The central plot of the book is about an attempt upon the senator’s life by the hands of his own estranged son, Bradley said, as the preacher races to Washington to try to save the man he knew years before.
Bradley said that he will be teaching a graduate seminar on Ellison in the fall, and will include Ellison’s work in his class on the African American literature survey in the spring of 2011.
“It’s an exciting thing to be able to share this with the CU community and to make them a part of this as well,” Bradley said.
Katherine Eggert, a CU associate professor and chair of the English department, said that “Invisible Man” is one of the greatest American novels of the 20th century.
It’s a book, she said, whose message still manages to reach readers nearly 60 years after it was first told.
“The kind of book that can get written in the 50s and still be applicable today is unusual,” Eggert said. “‘Invisible Man’ resonates with students and it’s because the themes are not just 1950s themes, but rather it’s about the voice of the underdog.
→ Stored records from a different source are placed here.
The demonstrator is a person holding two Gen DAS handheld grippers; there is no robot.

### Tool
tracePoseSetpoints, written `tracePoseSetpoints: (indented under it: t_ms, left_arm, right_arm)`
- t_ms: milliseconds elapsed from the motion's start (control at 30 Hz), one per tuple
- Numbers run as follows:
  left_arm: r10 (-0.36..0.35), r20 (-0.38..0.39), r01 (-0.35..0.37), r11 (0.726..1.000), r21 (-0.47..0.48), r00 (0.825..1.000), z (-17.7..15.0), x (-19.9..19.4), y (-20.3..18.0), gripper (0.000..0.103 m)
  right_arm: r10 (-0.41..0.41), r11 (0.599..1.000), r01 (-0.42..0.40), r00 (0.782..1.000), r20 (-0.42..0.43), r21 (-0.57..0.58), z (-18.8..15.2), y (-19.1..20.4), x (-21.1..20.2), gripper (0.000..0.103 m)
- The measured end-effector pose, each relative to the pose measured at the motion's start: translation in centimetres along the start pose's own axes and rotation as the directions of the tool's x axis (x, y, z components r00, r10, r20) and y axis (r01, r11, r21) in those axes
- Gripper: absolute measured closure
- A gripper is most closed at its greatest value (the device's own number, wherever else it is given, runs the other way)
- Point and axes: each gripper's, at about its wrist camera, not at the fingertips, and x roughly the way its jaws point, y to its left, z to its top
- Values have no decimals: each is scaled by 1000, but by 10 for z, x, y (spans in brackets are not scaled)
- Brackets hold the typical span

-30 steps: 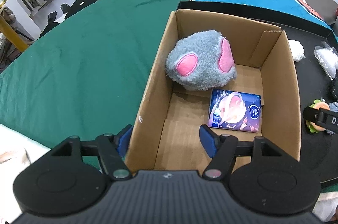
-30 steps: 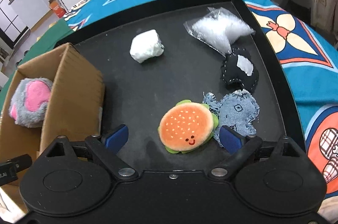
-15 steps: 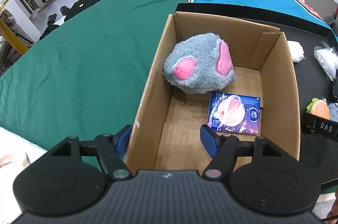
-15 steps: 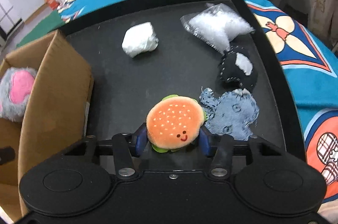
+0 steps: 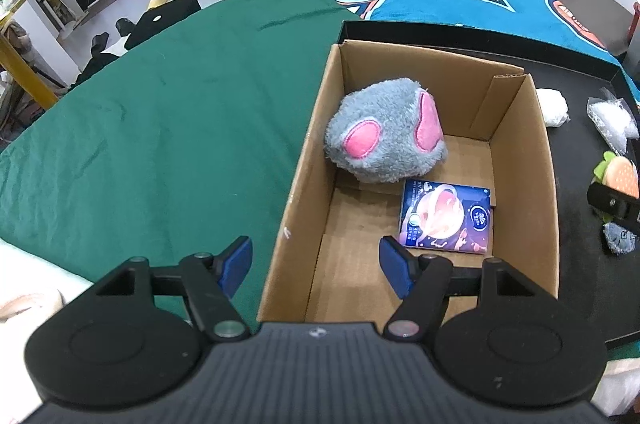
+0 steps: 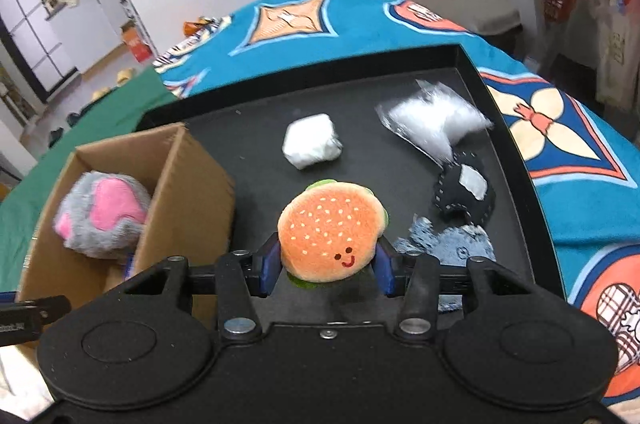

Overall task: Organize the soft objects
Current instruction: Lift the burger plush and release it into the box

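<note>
R fingers (image 6: 327,270) clamp burger plush (image 6: 331,230); L fingers (image 5: 316,266) apart, empty, astride box wall (image 5: 298,183)

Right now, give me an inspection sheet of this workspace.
Surface: black tray on green and blue patterned cloths.
Job's things: brown cardboard box holds grey-and-pink plush and blue tissue pack; orange burger plush in grip.
Clutter: white wad, clear bag of white stuffing, black fabric pouch, blue denim piece on tray.
Grippers: right gripper just closed on burger plush; left gripper open astride box wall.
Cables: nothing seen.
Surroundings: shoes, cabinets, floor boxes.
</note>
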Motion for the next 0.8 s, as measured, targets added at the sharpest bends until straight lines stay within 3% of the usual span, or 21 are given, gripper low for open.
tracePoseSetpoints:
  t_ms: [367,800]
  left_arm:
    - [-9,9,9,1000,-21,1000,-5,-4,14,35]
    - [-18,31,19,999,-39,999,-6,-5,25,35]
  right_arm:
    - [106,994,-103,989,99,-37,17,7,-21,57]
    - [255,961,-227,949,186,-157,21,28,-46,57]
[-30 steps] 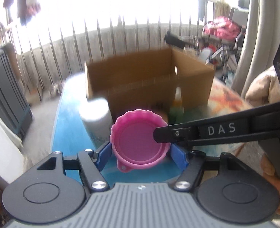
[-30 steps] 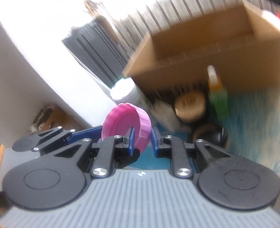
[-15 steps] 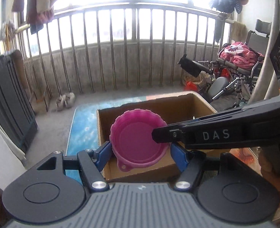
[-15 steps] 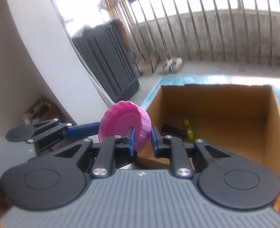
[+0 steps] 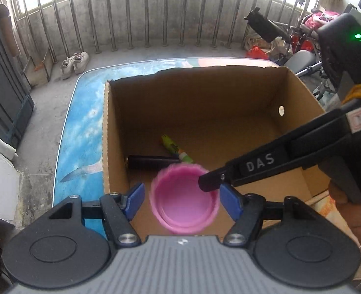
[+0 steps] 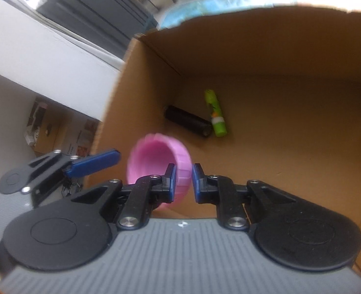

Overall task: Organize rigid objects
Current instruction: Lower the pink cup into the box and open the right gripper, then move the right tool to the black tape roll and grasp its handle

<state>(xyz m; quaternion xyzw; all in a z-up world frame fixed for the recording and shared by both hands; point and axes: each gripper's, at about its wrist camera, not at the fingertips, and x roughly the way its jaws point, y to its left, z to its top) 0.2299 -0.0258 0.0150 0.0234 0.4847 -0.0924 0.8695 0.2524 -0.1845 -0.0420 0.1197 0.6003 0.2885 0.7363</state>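
Note:
A pink screw lid hangs over the near left part of an open cardboard box, hollow side towards the left wrist camera. My right gripper is shut on the lid's ribbed rim; its black fingers reach in from the right. My left gripper is open, with a blue pad on each side of the lid and a gap at both. On the box floor lie a black cylinder and a green stick.
The box stands on a blue patterned tabletop. Beyond it are a concrete floor, a pair of shoes and a railing. A dark cabinet is at the left, a wheelchair and clutter at the right.
Both grippers have carried the lid from in front of the box to over its open top, and the inside now shows. The lid has tilted and now stands clear of the left pads.

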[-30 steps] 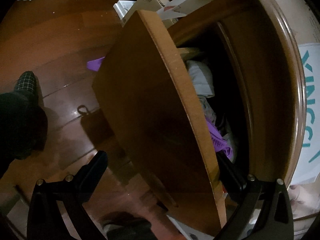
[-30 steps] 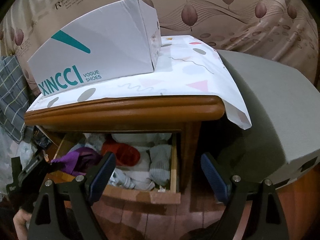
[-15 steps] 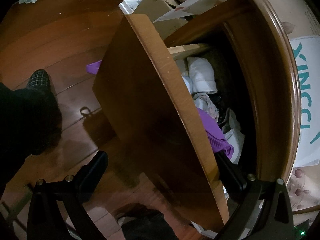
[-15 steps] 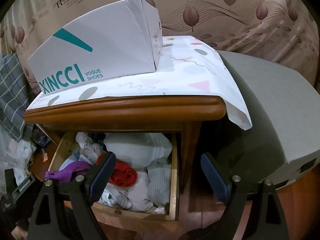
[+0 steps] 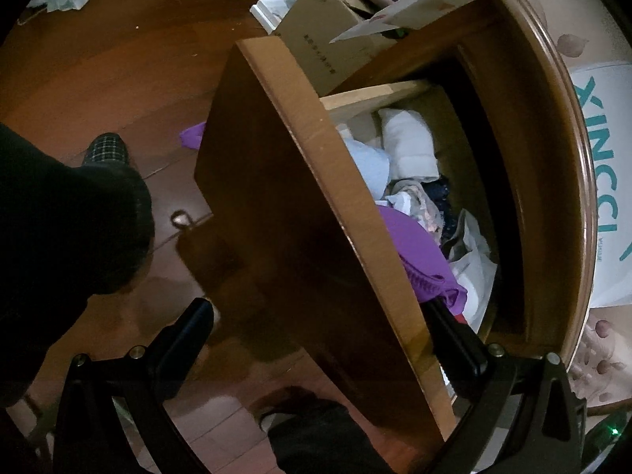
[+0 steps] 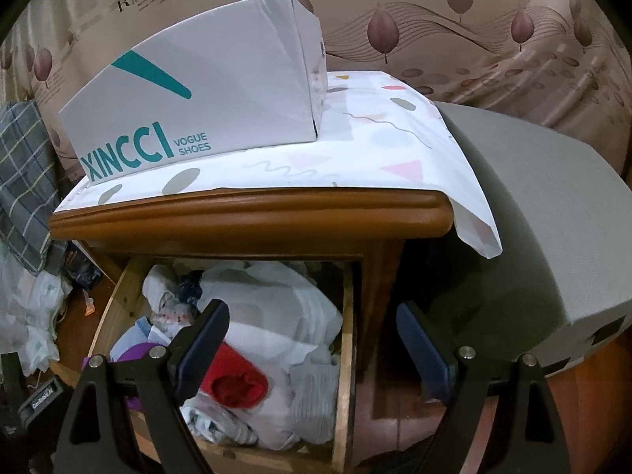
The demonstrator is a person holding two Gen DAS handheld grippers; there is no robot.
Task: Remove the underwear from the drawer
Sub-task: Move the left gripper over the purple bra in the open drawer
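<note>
Drawer pulled out under the cabinet top; clothes heaped inside. Right gripper hangs above the drawer's right half, fingers spread, grasping nothing; red bundle lies just below-left of it. Left gripper straddles the drawer front, jaws apart, one finger inside beside purple garment. Right arm has clearer descent; drawer's right wall close

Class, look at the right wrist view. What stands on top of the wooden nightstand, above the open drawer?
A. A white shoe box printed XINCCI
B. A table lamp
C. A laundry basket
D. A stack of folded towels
A: a white shoe box lettered XINCCI in teal sits on the patterned sheet covering the nightstand, above the open drawer.
</note>
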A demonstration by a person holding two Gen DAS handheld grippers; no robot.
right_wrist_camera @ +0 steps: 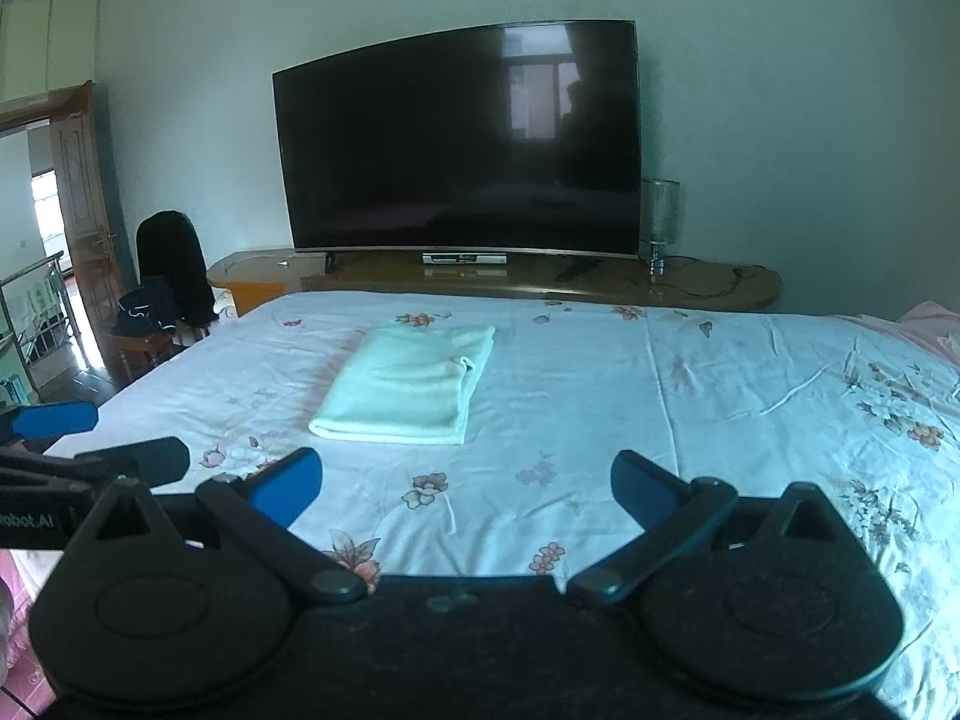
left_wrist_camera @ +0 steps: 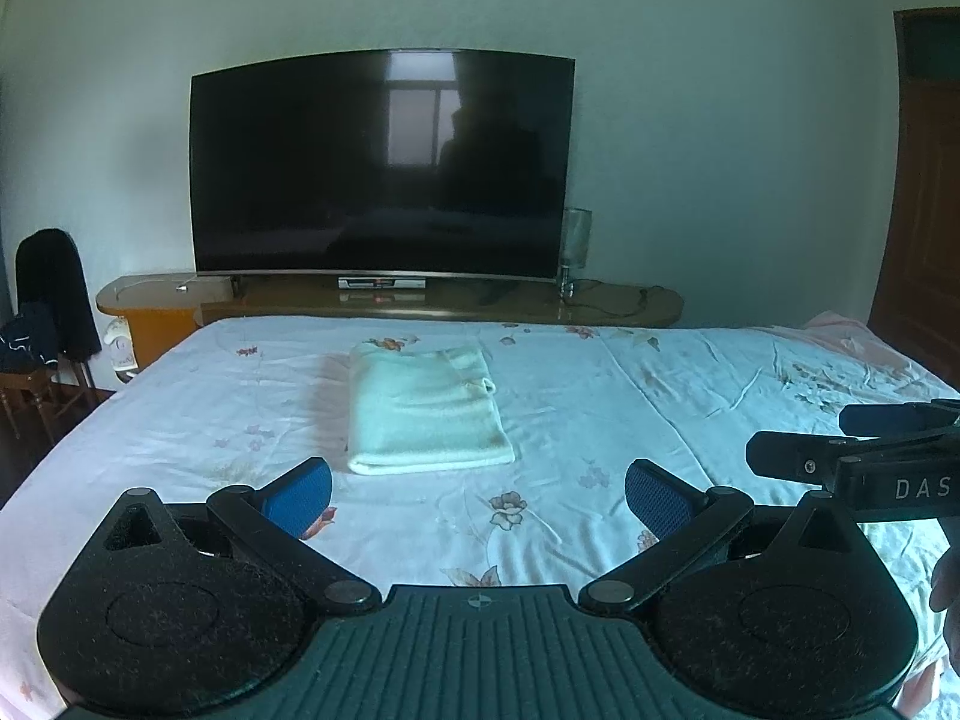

There are always underdogs, and students connect with that.”
Ellison’s ability to incorporate a sense of universality in his writing is a quality that some said is the drawing force to his work.
“Basically it’s about one person losing their identity, finding their identity and the concept of identity, and I think that’s pretty universal and eternal—trying to figure out who you are and how you fit,” said Matthew Sullivan, a 23-year-old senior political science major.
Will Hayden, a 22-year-old junior English major, also said that he enjoyed “Invisible Man” because he could relate to this universal message.
“It captured the essence of humanity very well,” Hayden said. “Even though it was about a black character going through trouble with the white world, the characters were extremely relatable.”
Eggert said she think that “Three Days Before the Shooting…” will be an interesting novel because of the time lapse between when Ellison began writing it, and when it was finished. She said that she’s looking forward to seeing how the author’s thoughts changed over the years.
“Ralph Ellison was working on this book for pretty much the entire second half of the 20th century,” Eggert said. “So if you are a writer interested in race, and the African American experience, can you think of any other four decades that would be significant to span?”
“Three Days Before the Shooting…” was released on Jan. 26. Bradley was recently in Washington D.C. for an event at the Smithsonian to celebrate the launch of the book and a national tour that will take him and Callahan to New York, Boston, L.A., Denver and other cities throughout the country.
“I never met the man, but I feel this connection to him and I feel a certain responsibility to preserve his legacy, to extend it, to introduce it to a whole new generation of people,” Bradley said.